# Horse Cruelty - Part Survey - Part Debate



## wyominggrandma (Nov 4, 2009)

I find it interesting you just start up new threads time after time in different catagories to try to start stuff, don't you? Nobody "bit" into your thread on abuse in that catagory, so now you are trying it on this catagory. 
You post over and over about the same things, just word it differently.
Nobody answers your threads, why not give up.


----------



## equiniphile (Aug 16, 2009)

WG, I noticed the same thing. These don't seem like threads you're truly curious to the answers to, but threads where there will always be two sides, and an argument will always be breached.


----------



## Buckcherry (Nov 18, 2010)

Everyone has different opinons about what is cruelity/abuse. And obviously if they saw it I'm sure they would do something about it if they could
So just stop trying to start arguments.


----------



## wyominggrandma (Nov 4, 2009)

Buckcherry, I hope that was meant for the OP on this thread and not me. I am not trying to start arguments, trying to get the OP to stop her cruelty/abuse threads every other day , since she loves to start arguments.


----------



## Buckcherry (Nov 18, 2010)

Oh sorry not it was not ment for you. It was directed towards EquineLover


----------



## wyominggrandma (Nov 4, 2009)

okay thanks... I thought so, but wanted to check. Notice the OP has checked out again? Couldn't stir up debates or arguments, so probably is trying to figure out another thread.:lol:


----------



## Ray MacDonald (Dec 27, 2009)

1) You have seen horse cruelty/ abuse.
Nope.

2) Would you report it if you did see it?
If I was sure it was abuse, yes.

3) You would use a potentially harmful bit if it meant you could get better results from your horse in a show.
Any bit can be harmful. But to use a more severe bit.... If it was to make my horse listen to me and respect the bit and me. I wouldn't do it for a quick fix.
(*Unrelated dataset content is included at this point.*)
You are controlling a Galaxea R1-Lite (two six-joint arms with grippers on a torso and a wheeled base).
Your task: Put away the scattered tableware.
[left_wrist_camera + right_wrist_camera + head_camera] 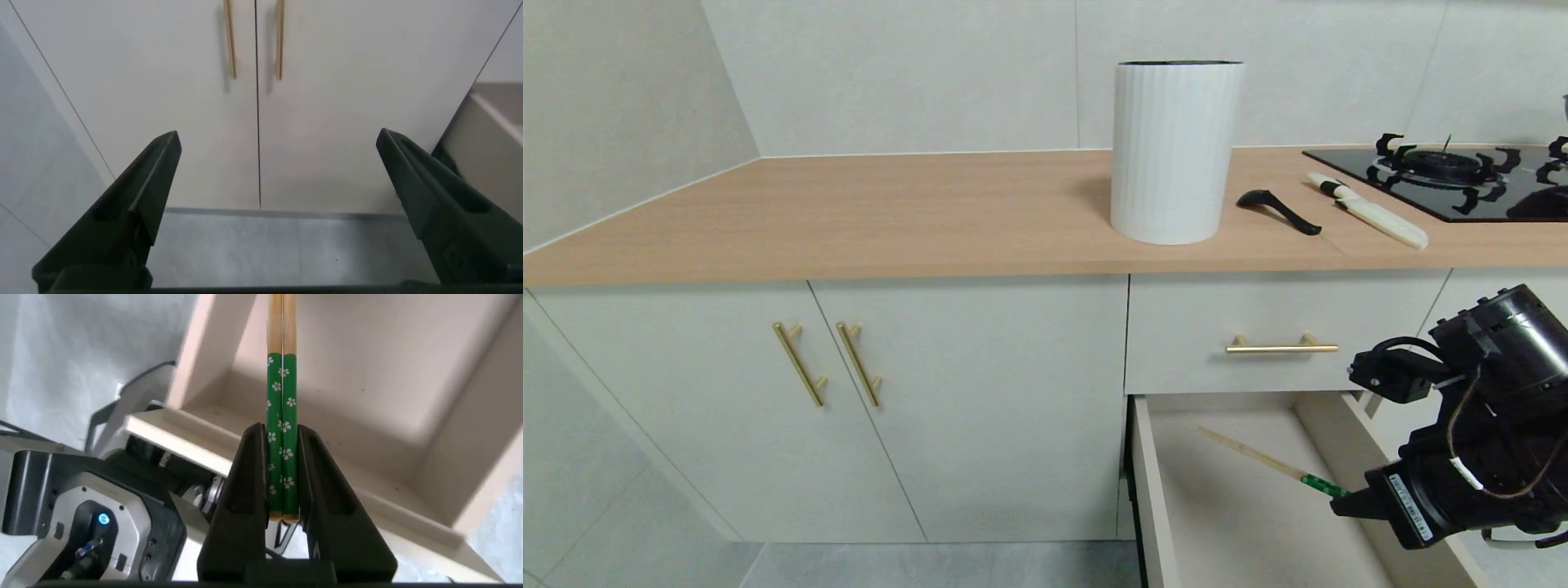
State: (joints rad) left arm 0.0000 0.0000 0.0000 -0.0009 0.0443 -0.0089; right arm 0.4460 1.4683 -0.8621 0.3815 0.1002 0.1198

4) What is your view on cruelty?
Define cruelty. As stated, it depends on what people think it is. In my opinion of cruelty, it is just bad.


----------



## EquineLover (Jan 24, 2011)

Look, I'm not trying to start arguments, I'm not. If I knew how or if I could I'd delete this thread. I checked out because I HAD to, ok? I am agaisnt horse cruelty and DO want to know the answers. If I suddenly can't start threads wanting to know answers without being accused of trying to start arguments, what's the point? I thought this was a forum to get answers. 

Sorry, that was a bit of a rant 
_Posted via Mobile Device_


----------



## Ray MacDonald (Dec 27, 2009)

It's okay


----------



## wyominggrandma (Nov 4, 2009)

the problem is you put up debates, surveys and just keep going on and on about YOUR take on cruelty and abuse, including horse slaughter, horse roundups, etc.
If we don't agree with YOUR opinions, you just keep going on and on.
Then you drop the thread and bring up another one on the same issues with different wording. This is a forum and opinions are just that, but you can't seem to want to agree that anybody has a right to their own opinion, just what YOURS is.


----------



## EquineLover (Jan 24, 2011)

Sorry  guess I needed that. Yes, we all have our own opinions, just didn't realise I was banging on about mine that much.


----------